Executing actual commands

I want the recognized keywords to be actual commands, to call some function to perform - like PRINT "Hello, World" should actually print Hello, World to the console.

In lieu of namespaces I’ll name each function kw_*keyword*, like kw_print for PRINT, kw_input for INPUT and so on.

The function should receive the remainder of the inputline - everything after the keyword - so it has some parameters, something to print.

So, a very very simple (and very hardcoded) keyword-handler after a keyword is recognized, could be:

// after printf("Recognized keyword ...
	switch (kw)
	{
	case 5:
	  kw_let(inp + strlen(keywords[kw]));
	  break;
	case 6:
	  kw_print(inp + strlen(keywords[kw]));
	  break;
	case 7:
	  kw_input(inp + strlen(keywords[kw]));
	
	default:
	  break;
	}

And the commands themselves could be as simple as:

void kw_let(char *parm)
{
  printf("LET %s\\n", parm);
}

void kw_print(char *parm)
{
  printf("PRINT %s\\n", parm);
}

void kw_input(char *parm)
{
  printf("INPUT %s\\n", parm);
}

Now I want something to actually happen in each command

Implementing PRINT

First, eventual whitespace between the keyword and the string to be printed should be ignored

  while (*parm == ' ' || *parm == '\\t')
      parm++;

Then we look for a " to start the string, and then another " to end it …

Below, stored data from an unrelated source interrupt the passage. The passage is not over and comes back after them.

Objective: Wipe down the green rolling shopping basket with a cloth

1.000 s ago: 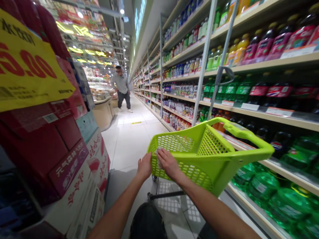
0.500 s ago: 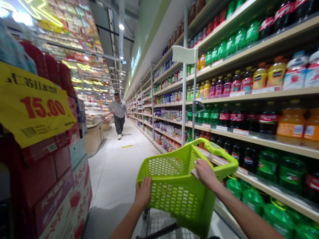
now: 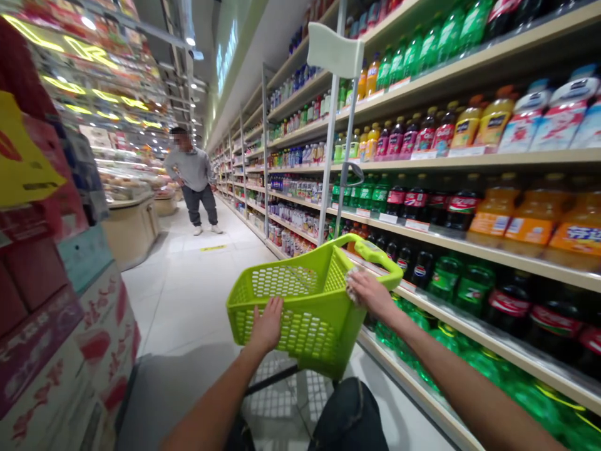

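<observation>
A lime-green plastic basket cart point(image 3: 300, 316) stands in the aisle in front of me. My left hand point(image 3: 267, 324) grips its near rim, fingers curled over the edge. My right hand point(image 3: 369, 292) presses a small whitish cloth point(image 3: 351, 282) against the right rim, close to the green handle point(image 3: 375, 254). The cloth is mostly hidden under my fingers.
Long shelves point(image 3: 469, 163) of bottled drinks run along the right. Stacked red and white cartons point(image 3: 61, 326) with a yellow price sign point(image 3: 23, 169) stand on the left. A person in a grey top point(image 3: 192, 178) stands down the aisle. A white pole sign point(image 3: 334, 50) rises from the shelf.
My right hand with the cloth slid from the near rim to the right rim by the handle. The view turned right, and the person down the aisle came closer.
</observation>
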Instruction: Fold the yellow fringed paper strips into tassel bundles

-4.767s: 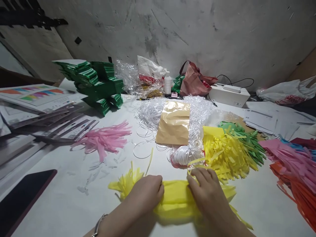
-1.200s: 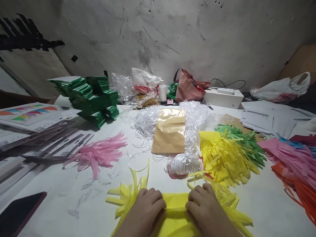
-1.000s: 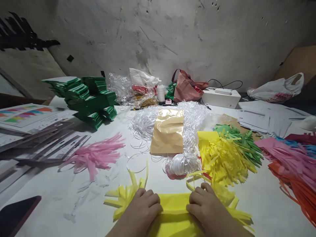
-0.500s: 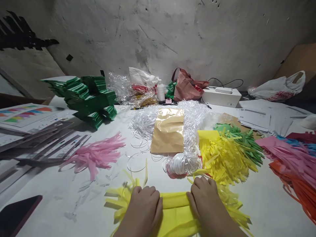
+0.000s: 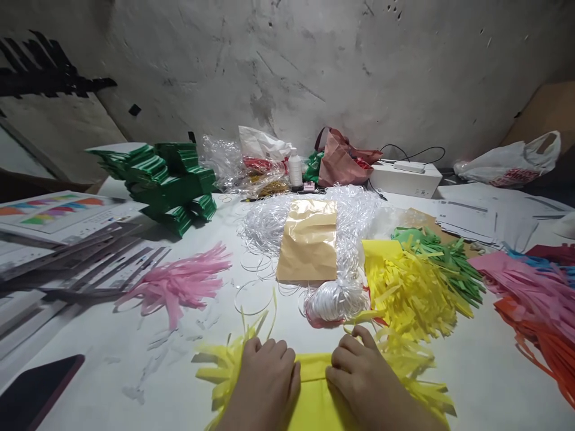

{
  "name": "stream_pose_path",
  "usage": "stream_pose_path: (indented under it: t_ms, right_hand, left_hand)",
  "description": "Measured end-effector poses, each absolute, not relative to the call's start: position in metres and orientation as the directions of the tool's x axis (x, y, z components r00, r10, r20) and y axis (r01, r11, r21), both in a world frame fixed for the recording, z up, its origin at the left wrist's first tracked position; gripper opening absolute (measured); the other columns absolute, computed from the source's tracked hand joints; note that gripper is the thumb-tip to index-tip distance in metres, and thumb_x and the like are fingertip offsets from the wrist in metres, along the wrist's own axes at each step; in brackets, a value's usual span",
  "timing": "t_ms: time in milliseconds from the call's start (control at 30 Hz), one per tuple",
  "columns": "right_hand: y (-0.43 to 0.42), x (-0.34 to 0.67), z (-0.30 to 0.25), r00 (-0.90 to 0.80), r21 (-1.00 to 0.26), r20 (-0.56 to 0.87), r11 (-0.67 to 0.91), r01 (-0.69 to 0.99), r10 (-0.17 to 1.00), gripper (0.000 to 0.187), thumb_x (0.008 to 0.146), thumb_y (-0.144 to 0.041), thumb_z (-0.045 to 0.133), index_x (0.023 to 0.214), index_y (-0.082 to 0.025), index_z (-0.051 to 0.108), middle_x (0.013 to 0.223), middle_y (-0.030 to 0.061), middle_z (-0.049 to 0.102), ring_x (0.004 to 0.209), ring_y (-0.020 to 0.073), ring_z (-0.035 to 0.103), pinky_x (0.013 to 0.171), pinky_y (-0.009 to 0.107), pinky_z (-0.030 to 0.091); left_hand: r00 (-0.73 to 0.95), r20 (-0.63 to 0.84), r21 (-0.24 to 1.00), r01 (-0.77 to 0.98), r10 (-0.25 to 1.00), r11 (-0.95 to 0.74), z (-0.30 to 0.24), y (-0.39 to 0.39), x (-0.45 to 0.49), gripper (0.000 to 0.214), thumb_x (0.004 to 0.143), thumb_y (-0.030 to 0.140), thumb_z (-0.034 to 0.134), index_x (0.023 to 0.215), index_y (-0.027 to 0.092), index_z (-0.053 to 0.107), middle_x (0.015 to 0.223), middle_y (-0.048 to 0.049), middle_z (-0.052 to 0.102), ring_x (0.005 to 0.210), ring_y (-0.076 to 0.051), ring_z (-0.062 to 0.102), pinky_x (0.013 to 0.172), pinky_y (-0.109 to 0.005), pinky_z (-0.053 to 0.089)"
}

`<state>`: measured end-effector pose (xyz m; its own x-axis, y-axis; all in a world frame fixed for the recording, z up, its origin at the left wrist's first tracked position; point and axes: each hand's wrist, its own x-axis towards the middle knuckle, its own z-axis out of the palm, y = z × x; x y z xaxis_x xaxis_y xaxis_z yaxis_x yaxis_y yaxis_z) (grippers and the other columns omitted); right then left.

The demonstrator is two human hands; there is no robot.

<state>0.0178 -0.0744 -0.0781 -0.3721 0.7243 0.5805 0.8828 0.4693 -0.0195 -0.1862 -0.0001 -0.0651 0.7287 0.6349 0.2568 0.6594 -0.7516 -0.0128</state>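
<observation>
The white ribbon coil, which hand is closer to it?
Right. The right hand lies just below the white ribbon coil, a little to its right. The left hand is further off, down and to the coil's left. Both press on the yellow paper.

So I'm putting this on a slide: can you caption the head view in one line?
Both hands, left hand and right hand, press on a fringed yellow tissue paper lying on a white table amid coloured fringes.

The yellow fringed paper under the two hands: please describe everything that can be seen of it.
The yellow fringed paper looks like thin tissue, with a smooth, uncut middle band and ends cut into narrow, splayed strips. It lies flat on the white table at the near edge. The left hand and right hand press on its middle band, fingers curled.
</observation>
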Motion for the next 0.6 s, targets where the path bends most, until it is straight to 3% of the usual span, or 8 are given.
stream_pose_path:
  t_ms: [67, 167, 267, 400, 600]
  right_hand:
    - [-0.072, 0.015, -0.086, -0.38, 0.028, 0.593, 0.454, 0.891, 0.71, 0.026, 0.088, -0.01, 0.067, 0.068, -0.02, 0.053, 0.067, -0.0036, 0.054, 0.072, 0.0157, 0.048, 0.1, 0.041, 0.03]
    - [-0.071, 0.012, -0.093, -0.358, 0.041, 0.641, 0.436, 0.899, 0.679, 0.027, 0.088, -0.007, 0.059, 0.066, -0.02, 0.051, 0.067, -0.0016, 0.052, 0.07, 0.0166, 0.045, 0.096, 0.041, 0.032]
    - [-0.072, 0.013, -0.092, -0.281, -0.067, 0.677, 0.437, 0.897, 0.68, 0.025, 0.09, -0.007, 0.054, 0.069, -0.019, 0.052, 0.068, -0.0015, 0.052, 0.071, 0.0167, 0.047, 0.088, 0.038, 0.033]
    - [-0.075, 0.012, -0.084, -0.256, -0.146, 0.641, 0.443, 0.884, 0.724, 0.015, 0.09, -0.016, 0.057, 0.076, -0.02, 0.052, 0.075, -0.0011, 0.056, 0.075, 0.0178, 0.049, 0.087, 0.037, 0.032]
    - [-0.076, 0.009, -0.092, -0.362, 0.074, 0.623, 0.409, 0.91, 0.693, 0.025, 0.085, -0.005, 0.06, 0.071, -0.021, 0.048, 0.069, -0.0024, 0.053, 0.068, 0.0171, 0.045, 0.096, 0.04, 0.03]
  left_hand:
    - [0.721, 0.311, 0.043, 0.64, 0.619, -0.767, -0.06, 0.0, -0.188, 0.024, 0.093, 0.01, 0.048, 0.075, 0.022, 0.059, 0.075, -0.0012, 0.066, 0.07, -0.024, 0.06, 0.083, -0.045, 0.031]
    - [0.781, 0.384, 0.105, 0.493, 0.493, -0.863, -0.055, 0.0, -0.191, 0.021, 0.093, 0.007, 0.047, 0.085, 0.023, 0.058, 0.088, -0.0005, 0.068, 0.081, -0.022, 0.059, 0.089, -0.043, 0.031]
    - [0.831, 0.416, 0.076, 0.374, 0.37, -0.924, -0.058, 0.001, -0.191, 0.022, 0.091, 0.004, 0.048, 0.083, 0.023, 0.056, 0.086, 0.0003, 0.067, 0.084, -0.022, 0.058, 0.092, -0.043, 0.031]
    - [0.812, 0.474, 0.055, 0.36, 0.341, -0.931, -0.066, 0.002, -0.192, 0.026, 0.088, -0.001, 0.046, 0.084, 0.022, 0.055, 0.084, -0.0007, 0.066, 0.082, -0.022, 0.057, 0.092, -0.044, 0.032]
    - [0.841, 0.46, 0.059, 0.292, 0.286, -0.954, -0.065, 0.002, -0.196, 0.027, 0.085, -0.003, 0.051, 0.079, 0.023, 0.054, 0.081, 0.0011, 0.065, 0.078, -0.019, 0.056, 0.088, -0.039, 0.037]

	// find start and end of string
	char* start = parm;
	while(*start != '"') start++;
	start++;
	char* end = start;
	while(*end != '"') end++;

Now we have two pointers - and to keep it simple I’ll just put each character between those two pointers, to the screen:

  while(start < end)
  {
    putchar(*start);
    start++;
  }

This sort of works:

The bright green text is the one printed by PRINT - the rest is debugging-info.

The bright green text is the one printed by PRINT - the rest is debugging-info.